Foundation models, tokens, context windows, agents, RAG, multimodal — the vocabulary of modern AI can feel like a wall of jargon. This guide breaks down what actually matters, in plain language, so you can understand the tools you're being sold.
A few years ago, "AI" meant a narrow program that did one job — flag spam, recommend a film, recognize a face. Modern AI is different. Today the phrase usually points to a handful of very large, very general systems that can write, code, analyze, and converse across almost any subject. Understanding a few core ideas is enough to make sense of nearly every AI tool on the market.
At the center of modern AI are foundation models — systems trained on enormous amounts of text, code, images, and audio. Because they've absorbed so much, one model can handle many tasks instead of being built for a single purpose. When people say "the AI wrote this" or "the AI fixed my code," a foundation model is usually the engine underneath.
Crucially, a model is not the same as a product. The model is the engine; the app you use is the car built around it. This is why two very different-feeling tools can run on similar underlying technology.

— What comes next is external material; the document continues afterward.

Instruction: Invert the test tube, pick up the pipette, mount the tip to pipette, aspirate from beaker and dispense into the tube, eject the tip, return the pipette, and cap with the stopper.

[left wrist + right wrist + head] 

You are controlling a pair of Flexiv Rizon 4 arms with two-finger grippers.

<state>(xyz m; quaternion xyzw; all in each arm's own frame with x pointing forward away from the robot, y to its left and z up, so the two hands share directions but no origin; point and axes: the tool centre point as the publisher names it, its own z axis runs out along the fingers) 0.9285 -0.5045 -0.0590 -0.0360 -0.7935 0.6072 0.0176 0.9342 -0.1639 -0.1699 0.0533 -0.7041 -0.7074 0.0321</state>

AI models don't read words exactly the way we do. They break text into tokens — small chunks, often pieces of words. This matters for two practical reasons: pricing is frequently measured per token, and every model has a limit on how many tokens it can consider at once.
That limit is the context window: the amount of text the model can "hold in mind" in a single conversation. A larger context window means you can feed it a long document, a whole codebase, or a lengthy chat history and have it reason over all of it. When a tool "forgets" what you said earlier, you've usually run past its context window.
A simple analogy. Think of the context window as the model's desk. A bigger desk lets you spread out more papers at once. But if you pile on more than fits, the papers at the edges fall off — and the model stops "seeing" the earliest parts of your conversation.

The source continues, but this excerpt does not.